*Records provided*.
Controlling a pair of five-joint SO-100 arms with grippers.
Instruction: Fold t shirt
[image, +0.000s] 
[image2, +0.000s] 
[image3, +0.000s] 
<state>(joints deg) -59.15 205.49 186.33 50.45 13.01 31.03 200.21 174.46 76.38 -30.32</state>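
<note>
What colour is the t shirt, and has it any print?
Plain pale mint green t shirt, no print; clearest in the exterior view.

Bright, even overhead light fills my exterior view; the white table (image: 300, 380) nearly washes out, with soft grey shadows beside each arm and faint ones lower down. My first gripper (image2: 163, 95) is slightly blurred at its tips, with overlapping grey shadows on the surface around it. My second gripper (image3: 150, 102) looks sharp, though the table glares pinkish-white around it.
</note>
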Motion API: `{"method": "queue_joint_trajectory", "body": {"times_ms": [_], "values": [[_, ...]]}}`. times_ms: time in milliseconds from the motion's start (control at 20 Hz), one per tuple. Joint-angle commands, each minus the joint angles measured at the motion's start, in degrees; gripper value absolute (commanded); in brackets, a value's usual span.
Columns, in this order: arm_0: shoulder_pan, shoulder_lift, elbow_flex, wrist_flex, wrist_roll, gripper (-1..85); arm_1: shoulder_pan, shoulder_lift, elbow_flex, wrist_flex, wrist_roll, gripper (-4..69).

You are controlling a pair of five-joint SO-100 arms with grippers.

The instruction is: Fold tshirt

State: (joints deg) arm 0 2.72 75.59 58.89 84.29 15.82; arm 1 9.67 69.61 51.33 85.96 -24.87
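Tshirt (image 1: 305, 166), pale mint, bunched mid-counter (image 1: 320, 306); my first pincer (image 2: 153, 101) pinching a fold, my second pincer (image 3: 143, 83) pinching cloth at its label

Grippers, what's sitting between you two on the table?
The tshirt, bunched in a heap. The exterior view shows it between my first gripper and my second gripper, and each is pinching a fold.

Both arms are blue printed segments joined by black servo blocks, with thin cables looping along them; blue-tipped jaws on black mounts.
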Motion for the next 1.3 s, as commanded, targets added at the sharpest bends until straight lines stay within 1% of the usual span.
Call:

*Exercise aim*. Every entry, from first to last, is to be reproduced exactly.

*Output for this task*.
Controlling a pair of five-joint SO-100 arms with grippers.
Instruction: Fold t shirt
[image, +0.000s] 
[image2, +0.000s] 
[image3, +0.000s] 
<state>(joints deg) -59.15 205.49 186.33 50.45 13.01 31.03 200.21 174.46 76.38 -30.32</state>
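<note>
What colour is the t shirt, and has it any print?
Plain pale mint green t shirt, no print; clearest in the exterior view.

Bright, even overhead light fills my exterior view; the white table (image: 300, 380) nearly washes out, with soft grey shadows beside each arm and faint ones lower down. My first gripper (image2: 163, 95) is slightly blurred at its tips, with overlapping grey shadows on the surface around it. My second gripper (image3: 150, 102) looks sharp, though the table glares pinkish-white around it.
</note>
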Motion API: `{"method": "queue_joint_trajectory", "body": {"times_ms": [_], "values": [[_, ...]]}}`. times_ms: time in milliseconds from the motion's start (control at 20 Hz), one per tuple. Joint-angle commands, each minus the joint angles measured at the motion's start, in degrees; gripper value absolute (commanded); in brackets, a value's usual span.
Columns, in this order: arm_0: shoulder_pan, shoulder_lift, elbow_flex, wrist_flex, wrist_roll, gripper (-1..85); arm_1: shoulder_pan, shoulder_lift, elbow_flex, wrist_flex, wrist_roll, gripper (-4..69).

You are controlling a pair of five-joint SO-100 arms with grippers.

The instruction is: Fold tshirt

State: (joints deg) arm 0 2.72 75.59 58.89 84.29 15.82; arm 1 9.67 69.61 51.33 85.96 -24.87
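Tshirt (image 1: 305, 166), pale mint, bunched mid-counter (image 1: 320, 306); my first pincer (image 2: 153, 101) pinching a fold, my second pincer (image 3: 143, 83) pinching cloth at its label

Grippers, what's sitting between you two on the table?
The tshirt, bunched in a heap. The exterior view shows it between my first gripper and my second gripper, and each is pinching a fold.

Both arms are blue printed segments joined by black servo blocks, with thin cables looping along them; blue-tipped jaws on black mounts.
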Motion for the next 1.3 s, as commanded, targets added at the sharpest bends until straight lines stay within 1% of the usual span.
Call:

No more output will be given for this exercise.